In 1999, the directors of The Blair Witch Project hung “missing person” posters around the Sundance Film Festival to build buzz before the screening. Thanks to publicity stunts like these, the movie made $250 million at the global box office after being filmed for just $35,000. That’s the power of earned media – and that was before the days of social networks.
In today’s digital landscape, the benefits of earned media have multiplied, and it’s easier than ever to leverage it, if you know where to start. So what’s the definition of earned media? And how does it apply to your brand?
What Is Earned Media?
Earned media is the visibility your business “earns” from organic sources. It's often contrasted with paid media, which is a more traditional advertising strategy that involves making a financial investment in return for a guaranteed placement for your brand (like paid social media ads, billboards, podcast endorsements or banner ads on a website). It’s also different from owned media, which are the channels you completely control, like your website and blog, and shared media, which includes the posts you make from your social media accounts (but not organic mentions or shares from others – that’s earned media).

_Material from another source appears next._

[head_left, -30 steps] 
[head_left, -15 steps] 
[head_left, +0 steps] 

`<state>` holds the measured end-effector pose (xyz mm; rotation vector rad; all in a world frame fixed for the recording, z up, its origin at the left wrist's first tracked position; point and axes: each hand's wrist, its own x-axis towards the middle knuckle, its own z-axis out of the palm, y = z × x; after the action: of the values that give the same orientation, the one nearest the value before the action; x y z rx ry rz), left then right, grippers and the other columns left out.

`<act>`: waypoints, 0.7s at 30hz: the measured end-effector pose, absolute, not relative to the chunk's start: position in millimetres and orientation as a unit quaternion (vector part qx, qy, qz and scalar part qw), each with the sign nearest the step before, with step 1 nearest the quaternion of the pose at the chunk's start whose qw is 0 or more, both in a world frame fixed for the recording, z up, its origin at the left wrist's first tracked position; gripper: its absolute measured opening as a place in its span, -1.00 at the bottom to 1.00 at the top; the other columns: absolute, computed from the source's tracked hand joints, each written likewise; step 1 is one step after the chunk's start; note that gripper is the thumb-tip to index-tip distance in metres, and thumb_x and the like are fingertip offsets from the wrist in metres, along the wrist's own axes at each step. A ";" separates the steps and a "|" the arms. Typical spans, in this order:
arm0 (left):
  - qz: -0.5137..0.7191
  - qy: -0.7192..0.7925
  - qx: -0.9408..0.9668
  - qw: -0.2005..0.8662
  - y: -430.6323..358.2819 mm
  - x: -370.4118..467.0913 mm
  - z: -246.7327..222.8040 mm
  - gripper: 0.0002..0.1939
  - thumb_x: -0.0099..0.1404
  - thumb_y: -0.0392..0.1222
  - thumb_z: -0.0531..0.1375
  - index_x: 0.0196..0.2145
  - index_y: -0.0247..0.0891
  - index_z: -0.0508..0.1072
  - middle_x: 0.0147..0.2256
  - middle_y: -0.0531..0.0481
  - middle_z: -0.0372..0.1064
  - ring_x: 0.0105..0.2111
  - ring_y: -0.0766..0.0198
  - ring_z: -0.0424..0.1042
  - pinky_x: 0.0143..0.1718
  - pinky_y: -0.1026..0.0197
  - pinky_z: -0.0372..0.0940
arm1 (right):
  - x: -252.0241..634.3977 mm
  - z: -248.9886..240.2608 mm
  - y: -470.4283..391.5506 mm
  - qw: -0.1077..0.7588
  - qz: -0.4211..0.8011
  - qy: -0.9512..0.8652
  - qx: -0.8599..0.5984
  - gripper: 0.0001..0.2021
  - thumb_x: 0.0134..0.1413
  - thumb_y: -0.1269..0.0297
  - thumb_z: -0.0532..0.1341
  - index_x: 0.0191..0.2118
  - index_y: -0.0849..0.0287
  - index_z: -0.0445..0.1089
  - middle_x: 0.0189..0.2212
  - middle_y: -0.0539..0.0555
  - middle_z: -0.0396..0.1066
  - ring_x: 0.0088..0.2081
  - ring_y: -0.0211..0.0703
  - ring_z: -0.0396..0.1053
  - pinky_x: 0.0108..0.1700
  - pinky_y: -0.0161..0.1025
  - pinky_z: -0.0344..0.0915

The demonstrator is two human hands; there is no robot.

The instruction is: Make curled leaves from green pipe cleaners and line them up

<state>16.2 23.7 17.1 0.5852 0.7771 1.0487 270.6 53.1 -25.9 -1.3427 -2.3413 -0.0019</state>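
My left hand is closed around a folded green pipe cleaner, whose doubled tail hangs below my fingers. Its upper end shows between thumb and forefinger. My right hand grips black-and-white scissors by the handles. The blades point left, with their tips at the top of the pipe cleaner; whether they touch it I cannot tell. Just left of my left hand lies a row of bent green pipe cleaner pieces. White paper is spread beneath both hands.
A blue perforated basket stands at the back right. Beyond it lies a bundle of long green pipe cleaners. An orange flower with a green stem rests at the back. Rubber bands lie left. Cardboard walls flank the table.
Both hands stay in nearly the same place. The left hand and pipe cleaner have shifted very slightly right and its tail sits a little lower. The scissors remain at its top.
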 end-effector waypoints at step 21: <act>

Earned media, by definition, isn’t created directly by your brand or paid for. You “earn” it through your reputation, word-of-mouth and public relations efforts. The biggest difference between earned media marketing and other strategies is that it comes from third-party sources, which gives it some unique benefits.
Top Benefits of Earned Media
From your local restaurant using guerrilla marketing to State Street Global Advisors’ sponsorship of the “Fearless Girl” statue on Wall Street, earned media benefits businesses large and small, in every industry.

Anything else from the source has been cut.